In order to be contestants on the show, Vaughn and Patrick had to submit a 20-page application and have interviews. Out of 24,000 applicants, only 11 teams are chosen for the show, according to Vaughn.

“There had never been a mother/son team before, and this part of the country was very popular with the show and hadn’t had contestants before either,” Vaughn said.

While on the show, Vaughn had the opportunity to face her fear of heights.

“One of your first challenges was to zip line over a 1,400 foot gorge from mountain to mountain, it was frightening,” Vaughn said.

Since then, she’s gone zip lining at smaller heights but still said she would not have done it before the show. “It’s very mentally challenging to be able to manage throughout the show,” she said. “I’m not someone who travels with a backpack so for me to put my life in a backpack was quite funny.”

To her son’s disapproval, Vaughn packed a hair dryer, curling iron and make up.

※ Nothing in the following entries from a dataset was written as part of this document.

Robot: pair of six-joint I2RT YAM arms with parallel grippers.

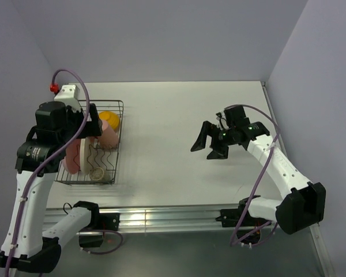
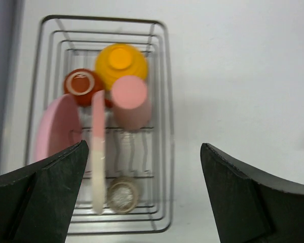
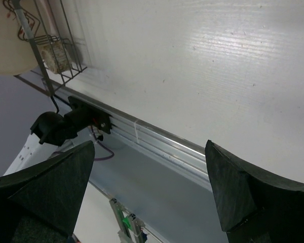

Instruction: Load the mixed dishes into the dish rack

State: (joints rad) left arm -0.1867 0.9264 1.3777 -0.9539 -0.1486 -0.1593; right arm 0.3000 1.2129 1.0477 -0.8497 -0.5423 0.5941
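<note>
The dish rack [image 2: 162, 61] sits at the left side of the white worktop [image 1: 173, 115], and all the dishes are inside it. At its far end the orange-yellow bowl [image 2: 121, 63] lies upside down, with the small dark red-brown cup [image 2: 81, 85] just beside it on the left. The pink tumbler [image 2: 130, 101] stands mouth down in front of the bowl. Two plates stand on edge in the left half of the rack: the pink plate [image 2: 55, 129] nearest the left wall, and the pink-and-cream plate [image 2: 98, 152] next to it. The small speckled beige cup [image 2: 122, 195] rests at the near end, just right of that second plate.

The left end effector [image 2: 144, 144] hovers above the rack with its jaws spread wide and nothing between them. The right end effector [image 1: 209, 145] hangs over bare worktop well apart from the rack, also wide and empty.
</note>
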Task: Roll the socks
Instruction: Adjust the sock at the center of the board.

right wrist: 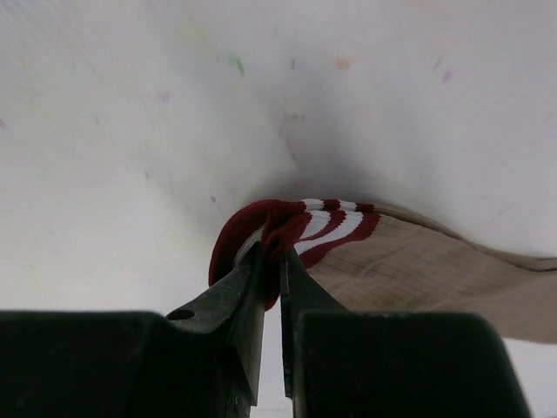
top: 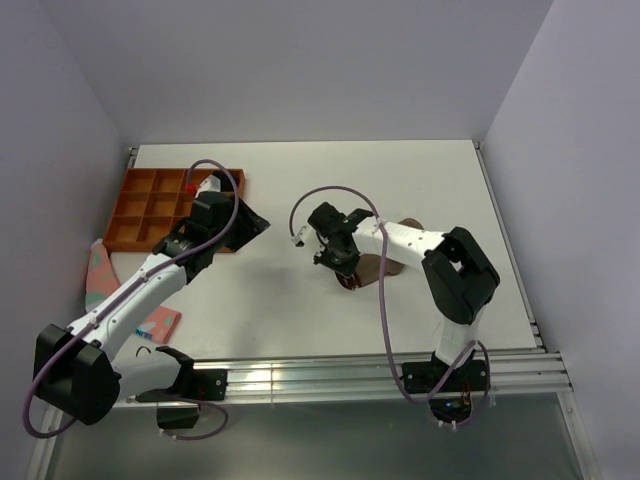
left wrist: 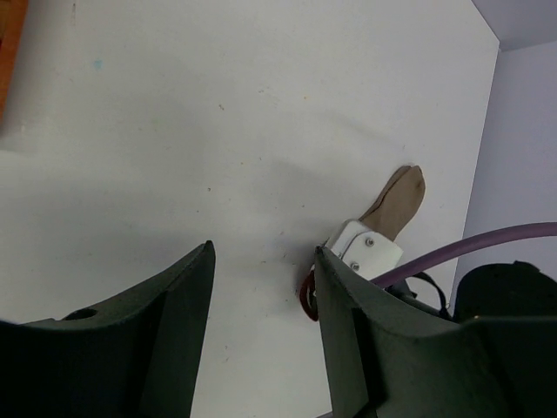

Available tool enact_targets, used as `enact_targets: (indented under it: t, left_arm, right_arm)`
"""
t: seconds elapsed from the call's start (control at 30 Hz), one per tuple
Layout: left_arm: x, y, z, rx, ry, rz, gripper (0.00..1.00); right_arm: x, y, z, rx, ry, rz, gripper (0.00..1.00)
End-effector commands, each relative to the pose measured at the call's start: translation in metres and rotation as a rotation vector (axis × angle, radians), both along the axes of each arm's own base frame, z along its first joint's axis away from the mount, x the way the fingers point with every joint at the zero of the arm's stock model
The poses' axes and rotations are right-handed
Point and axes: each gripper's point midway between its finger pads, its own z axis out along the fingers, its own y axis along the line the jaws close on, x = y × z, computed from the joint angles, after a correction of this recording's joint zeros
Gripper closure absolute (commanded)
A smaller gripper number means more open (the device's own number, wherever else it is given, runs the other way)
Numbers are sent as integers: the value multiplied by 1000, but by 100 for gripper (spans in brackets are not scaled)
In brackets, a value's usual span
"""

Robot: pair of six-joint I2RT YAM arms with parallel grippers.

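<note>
Clamped by jaws of the right gripper (right wrist: pixel 274 261) is the striped cuff of the tan sock (right wrist: pixel 435 279) on the counter (right wrist: pixel 130 131); those of the left gripper (left wrist: pixel 264 252) are held open.

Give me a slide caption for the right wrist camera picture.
Right gripper pinches the maroon-and-white striped cuff of the tan sock lying on the white table.

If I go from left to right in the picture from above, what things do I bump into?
Orange tray → left pincer, open → right pincer, pinching shut → tan sock stretching out past it.
</note>
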Motion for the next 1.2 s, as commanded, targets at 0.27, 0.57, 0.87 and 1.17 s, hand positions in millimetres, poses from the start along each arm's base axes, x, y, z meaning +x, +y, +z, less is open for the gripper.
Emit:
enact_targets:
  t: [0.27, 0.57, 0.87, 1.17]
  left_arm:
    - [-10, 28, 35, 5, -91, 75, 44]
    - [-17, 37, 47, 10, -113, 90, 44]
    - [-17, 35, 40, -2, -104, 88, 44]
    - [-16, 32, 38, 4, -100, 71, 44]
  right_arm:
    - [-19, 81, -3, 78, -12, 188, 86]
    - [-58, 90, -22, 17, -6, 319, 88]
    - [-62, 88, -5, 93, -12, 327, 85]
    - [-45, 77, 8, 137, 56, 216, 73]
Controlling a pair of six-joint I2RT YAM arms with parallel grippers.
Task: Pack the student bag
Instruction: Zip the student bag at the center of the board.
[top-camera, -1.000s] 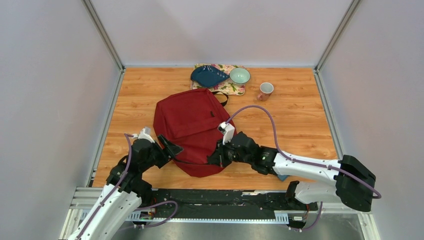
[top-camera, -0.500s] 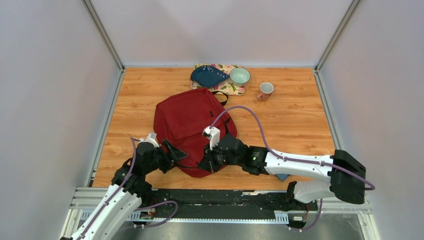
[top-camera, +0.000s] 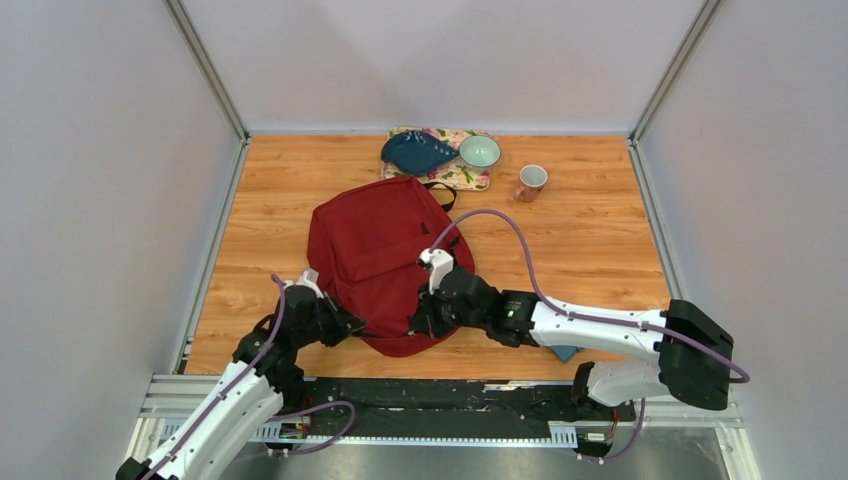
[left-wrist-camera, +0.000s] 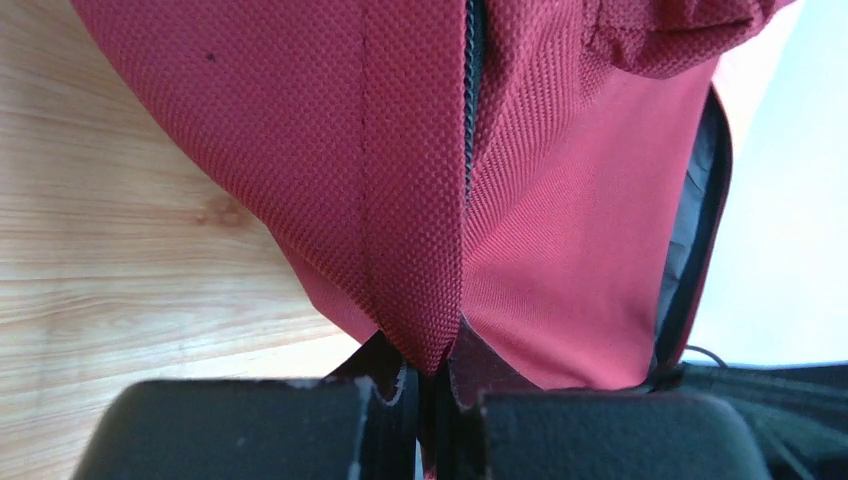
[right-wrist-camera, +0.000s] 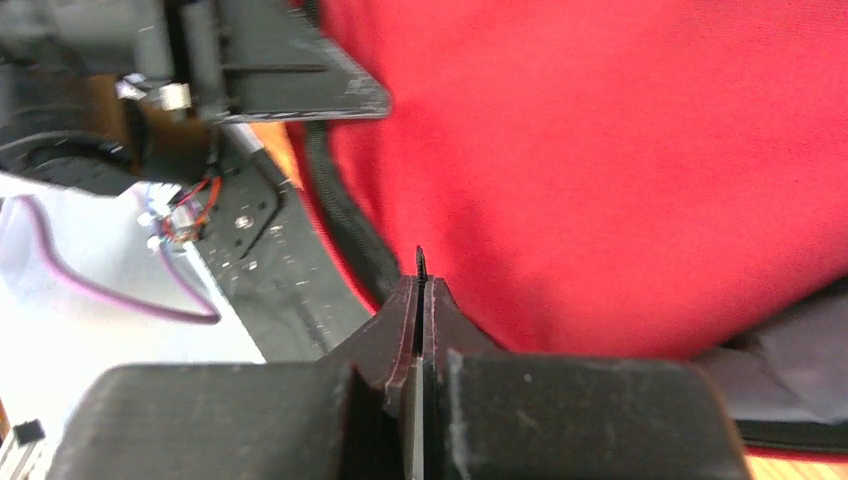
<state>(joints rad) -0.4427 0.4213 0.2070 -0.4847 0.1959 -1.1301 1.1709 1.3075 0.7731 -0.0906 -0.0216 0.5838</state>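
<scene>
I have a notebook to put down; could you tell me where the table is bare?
Bare wood: left of the student bag up to the left wall; right of it, between the mug and the right arm. Crowded: the near edge, where both arms meet the bag, and around the floral mat.

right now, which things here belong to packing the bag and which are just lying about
In the job: student bag, left gripper pinching its fabric, right gripper at its near edge.
Lying about, untouched: floral mat, dark blue item, green bowl, cup.

No legible text anywhere (the student bag (top-camera: 375, 240) bears none).
</scene>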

“I took much more than I should’ve,” Vaughn said. “My pack weighed 26 pounds, way over what it was meant to hold.”

Vaughn said she didn’t really expect the impact the show would have.

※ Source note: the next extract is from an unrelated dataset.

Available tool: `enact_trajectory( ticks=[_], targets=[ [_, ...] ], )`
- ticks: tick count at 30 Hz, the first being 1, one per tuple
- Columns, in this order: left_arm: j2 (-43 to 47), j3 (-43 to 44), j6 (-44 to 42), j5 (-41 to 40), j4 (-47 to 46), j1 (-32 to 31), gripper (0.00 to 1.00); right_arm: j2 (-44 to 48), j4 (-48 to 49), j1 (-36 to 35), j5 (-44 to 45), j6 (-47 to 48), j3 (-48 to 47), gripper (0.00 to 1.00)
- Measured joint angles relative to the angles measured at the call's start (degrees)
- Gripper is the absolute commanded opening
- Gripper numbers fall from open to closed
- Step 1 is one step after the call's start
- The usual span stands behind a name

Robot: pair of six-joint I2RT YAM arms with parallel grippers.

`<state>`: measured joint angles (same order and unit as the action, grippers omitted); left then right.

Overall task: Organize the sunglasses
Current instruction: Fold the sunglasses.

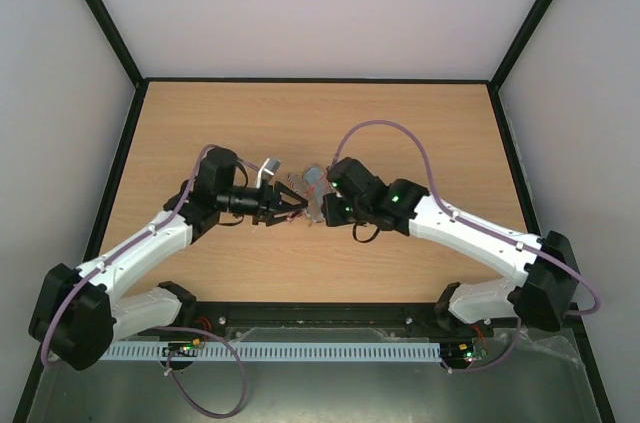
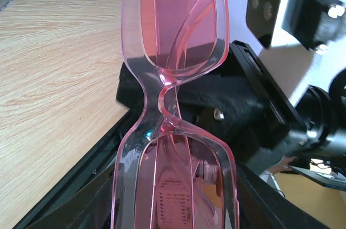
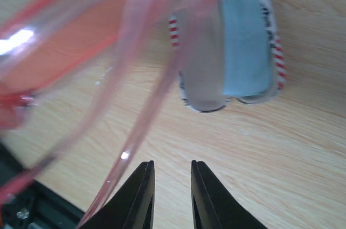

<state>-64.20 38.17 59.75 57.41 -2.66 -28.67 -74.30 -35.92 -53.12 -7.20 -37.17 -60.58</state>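
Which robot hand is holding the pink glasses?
The left gripper: the sunglasses sit clamped between its fingers. The right gripper has nothing in its narrow gap; one arm of the glasses only passes beside it.

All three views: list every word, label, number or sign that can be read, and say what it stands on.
None can be read.
Dark marks on the striped rim of the case: too blurred.
A dotted patch seen through the lower lens of the sunglasses: no letters legible.
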Motion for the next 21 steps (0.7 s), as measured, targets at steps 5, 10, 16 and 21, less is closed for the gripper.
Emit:
enact_trajectory(
  ticks=[5, 10, 16, 21],
  targets=[
    [-0.7, -1.1, 1.4, -0.9, -3.4, -1.7, 0.41, -2.8, 2.3, -2.6, -0.9, -2.3, -2.6, 0.22],
    [-0.9, -1.9, 3.0, -2.9, -6.1, -2.0, 0.41, -3.8, 2.6, -2.7, -0.9, -3.4, -2.8, 0.22],
    [-0.9, -1.9, 4.5, -3.5, -8.2, -2.3, 0.41, -2.4, 3.1, -2.7, -0.1, -3.8, -2.0, 0.33],
    [-0.8, -1.9, 5.9, -3.3, -10.9, -3.0, 0.41, 8.3, 4.4, -2.7, 1.9, -5.0, 3.5, 0.46]
  ],
)
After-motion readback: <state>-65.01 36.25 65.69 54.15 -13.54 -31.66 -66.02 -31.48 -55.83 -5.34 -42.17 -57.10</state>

“Overall, it was a once in a lifetime experience. Going into it I thought ‘this’ll be funny, my friends will laugh.’ I didn’t expect the popularity of the show and how my life changed after the show,” she said.

Vaughn’s life after the show was filled with interviews, media and speaking events.

“Where most people’s middle age means going downhill, mine skyrocketed. I gained a personal reward of doing something at that part of my life,” Vaughn said. “My life didn’t get back to normal until after a year.”

As a graduate of Miami and administrator for 25 years, Vaughn made the list of top 20 most famous alumni after her appearance on the show.

“Having a faculty member on an international TV show puts Miami on the map, the map of legends,” said first-year Justin Chu.

“It’s good for Miami’s popularity,” said first-year Josh Midgley. “And can help bring more attention here.”

Vaughn is happy with the publicity she was able to bring to her alma mater.

“We didn’t go into this to win $1 million,” Vaughn said. “I was one of those 11 teams and only a limited number of people get the chance.”